Solving recursions with memoization

1. Introduction

The main idea of recursion is to do just a tiny bit of work in a function, and then pass on a slightly simpler or smaller problem to another call of a the same function.¹¹It’s a bit like a manager: do as little as possible (but just enough that it is clear that you contributed), and then push the problem to another manager. As such, recursion is an elegant and general method. However, if used careless, the amount of computation time can grow very quickly. To prevent this, we can use a truly great, but simple, idea: instead of recomputing intermediate results, store these results and look them up when we need them at a later moment. In this chapter we show how to use this technique, which is called memoization.[²²You should know that memoization lies at the heart of how spreadsheet programs, such as excel, work.

2. Why store results?

2.1. Two toy examples

We can use recursion to compute the factorial \(n!\) of the integer \(n\), like so.

def f(n):
    if n == 1:
        return 1
    return n * f(n - 1)

print(f(4))

Note that, when using recursion, always think about the stopping condition. If you miss a corner case, your code will keep running.

Exercise 1:

What would happen if you would use this code to compute f(1/2)?

Solution

The program will claim more and more memory, and your computer will crash. Thus, stopping conditions should be complete, and in professional code you should always check on weird input.

Note further that in the code, we first check the boundary condition, i.e., n == 1, and only when we fell through all these conditions, we call the recursion.

Now we ask how often this function is called to compute for instance \(5!\).

def f(n):
    global no_times_called
    no_times_called += 1
    if n == 1:
        return 1
    return n * f(n - 1)


no_times_called = 0
f(5)
print(no_times_called)

Obviously, to compute \(5!\), we have to call the function f also \(5\) times. Of course, in this example it’s trivial, but this does not hold always.

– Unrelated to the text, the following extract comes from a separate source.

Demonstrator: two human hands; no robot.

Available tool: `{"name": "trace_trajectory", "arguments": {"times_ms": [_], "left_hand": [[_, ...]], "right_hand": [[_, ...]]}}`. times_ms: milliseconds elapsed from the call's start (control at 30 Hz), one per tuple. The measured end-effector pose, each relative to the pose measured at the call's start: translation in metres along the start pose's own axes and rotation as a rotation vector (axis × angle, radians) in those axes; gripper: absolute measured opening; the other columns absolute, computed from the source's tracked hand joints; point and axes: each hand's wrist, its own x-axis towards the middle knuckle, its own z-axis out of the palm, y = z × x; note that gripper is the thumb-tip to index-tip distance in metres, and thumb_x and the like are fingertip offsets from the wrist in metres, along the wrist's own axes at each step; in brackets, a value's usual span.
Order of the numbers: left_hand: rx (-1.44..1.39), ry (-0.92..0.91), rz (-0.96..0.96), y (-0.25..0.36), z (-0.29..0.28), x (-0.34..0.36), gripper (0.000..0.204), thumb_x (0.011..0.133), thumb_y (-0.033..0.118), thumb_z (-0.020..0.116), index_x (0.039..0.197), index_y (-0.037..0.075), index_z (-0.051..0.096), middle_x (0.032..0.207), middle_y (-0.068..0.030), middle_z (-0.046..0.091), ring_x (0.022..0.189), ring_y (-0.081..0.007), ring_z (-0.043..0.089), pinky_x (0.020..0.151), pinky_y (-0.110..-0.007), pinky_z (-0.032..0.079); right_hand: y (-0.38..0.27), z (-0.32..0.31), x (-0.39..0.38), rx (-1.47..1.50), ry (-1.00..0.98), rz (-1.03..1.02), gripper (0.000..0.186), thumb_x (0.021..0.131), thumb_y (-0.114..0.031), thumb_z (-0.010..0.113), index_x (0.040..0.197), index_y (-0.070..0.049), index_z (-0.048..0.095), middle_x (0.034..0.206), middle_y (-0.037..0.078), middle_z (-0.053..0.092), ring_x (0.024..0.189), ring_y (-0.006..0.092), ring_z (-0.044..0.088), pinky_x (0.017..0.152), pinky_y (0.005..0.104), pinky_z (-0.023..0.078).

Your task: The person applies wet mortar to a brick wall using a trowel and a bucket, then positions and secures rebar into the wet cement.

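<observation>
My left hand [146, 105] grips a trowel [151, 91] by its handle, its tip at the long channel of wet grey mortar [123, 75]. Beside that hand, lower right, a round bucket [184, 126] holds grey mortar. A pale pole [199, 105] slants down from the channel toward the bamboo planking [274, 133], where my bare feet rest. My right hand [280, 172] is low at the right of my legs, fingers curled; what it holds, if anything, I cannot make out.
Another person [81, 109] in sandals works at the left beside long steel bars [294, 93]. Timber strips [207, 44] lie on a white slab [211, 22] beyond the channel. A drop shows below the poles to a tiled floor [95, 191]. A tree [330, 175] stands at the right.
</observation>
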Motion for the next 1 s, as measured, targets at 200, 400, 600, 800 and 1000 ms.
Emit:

The number of Rabbit pairs increases per generation, supposedly, according to Fibonacci’s rule:

\begin{equation} F(n) = F(n-1) + F(n-2),\quad F(0) = F(1) = 1. \end{equation}

Let’s implement this as a recursion, and see how often the function is called.

def Fibb(n):
    global no_times_called
    no_times_called += 1
    if n == 0 or n == 1:
        return 1
    return Fibb(n - 1) + Fibb(n - 2)


for n in range(20):
    no_times_called = 0
    Fibb(n)
    print(f"{n=:5d}, {no_times_called=:8d}")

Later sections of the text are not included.